GREAT news for rail buffs is that Flying Scotsman, the world’s most famous locomotive, is back on display in York’s National Railway Museum following its painstaking five-year-long overhaul – virtually a rebuild, you might suppose.

Hopefully, the legendary loco, the first to officially reach 100mph, will also soon be even more in the public eye, proudly steaming around the rail network.

But a finishing touch sure to make headlines could still be applied. Why not refresh its image with a different name and number?

Maybe 2549 Persimmon, a scrapped member of the same A3 class, named after a winner of the Derby and St Leger, would do? Sacrilege?

Well, for a reason that remains a mystery, another much-loved locomotive, the A4 Bittern, number 4464, recently had the name and number of a long-gone stablemate – Dominion of New Zealand, number 4492 – foisted upon it. Justifiably, rail fans are furious.

But why should Flying Scotsman, whose number 4472 is as well-known as its name, escape such indignity? Perhaps every blowtorched loco should take a turn in reappearing.

ON May 17, the Government appointed Mary “Queen of Shops” Portas to carry out a review aimed at reversing the decline of Britain’s high streets.

Prime Minister David Cameron said he hoped that Ms Portas, who is on record as blaming supermarkets for “killing”

Britain’s smaller shops, would “help us to create vibrant and diverse town centres and bring back bustle to our high streets”.

Exactly a week later, in the teeth of opposition from the district council, local traders and many townsfolk, the Government, through a planning inspector, approved an £18m plan by Sainsbury’s to almost double the size of its Darlington store.

This is called joined-up thinking.

NINETY on June 10, the Duke of Edinburgh hasn’t always struck the right chord with his unguarded utterances.

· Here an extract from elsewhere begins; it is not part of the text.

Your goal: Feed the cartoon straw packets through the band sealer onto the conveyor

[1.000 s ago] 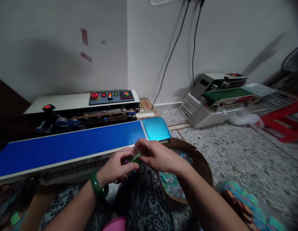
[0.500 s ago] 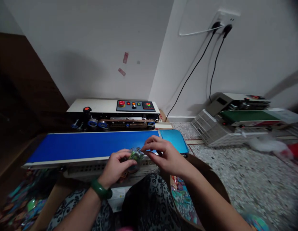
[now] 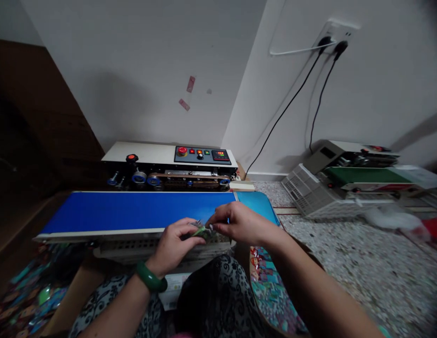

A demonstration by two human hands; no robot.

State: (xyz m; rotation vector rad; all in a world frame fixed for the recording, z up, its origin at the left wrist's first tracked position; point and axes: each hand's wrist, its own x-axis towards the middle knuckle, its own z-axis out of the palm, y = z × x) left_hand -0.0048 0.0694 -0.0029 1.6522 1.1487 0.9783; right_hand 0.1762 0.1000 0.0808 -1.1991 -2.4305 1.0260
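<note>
Green and small, the packet (image 3: 200, 231) sits pinched between both hands at the near edge of the blue conveyor belt (image 3: 134, 209). Its long axis seems to run left to right, though it is too small to be sure. The left hand (image 3: 174, 245) closes its fingertips on the left end; the right hand (image 3: 239, 224) grips the right end, equally close.

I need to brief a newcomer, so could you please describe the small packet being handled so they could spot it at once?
Find the long blue conveyor belt of the sealing machine by the wall. At its near edge, the left hand and right hand meet. Pinched between them is the small green packet, the only packet held off the floor.
</note>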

Asking a group of Australian aborigines “Do you still throw spears at each other,” and telling a group of British students in China that they risked developing “slitty eyes” spring to mind.

But many of us will think that the Duke has hit the spot with his off-the-cuff comment on the Olympics: “Opening and closing ceremonies ought to be banned. Absolute bloody nuisances.”

When London won the 2012 games, this column suggested recreating the opening ceremony of the capital’s 1948 games – a simple parade of athletes. The extravaganza of Beijing can’t be topped – and why would any nation want to? A stripped down ceremony would emphasise what the Olympics is chiefly about – inspiring personal performance, not mass choreography, which has a chilling, anti-human dimension.

FORTY-EIGHT years ago last Sunday, four days before the Queen’s coronation, Edmund Hillary and Sherpa Tenzing reached the summit of Everest. It seemed the pinnacle of physical human achievement.

Last Thursday, May 26, a 16-year-old British schoolboy, George Atkinson, conquered the world’s highest peak. But a younger American, Jordan Romero, last year set the record at just 13 years ten months. How long before a toddler conquers the 29,029ft giant?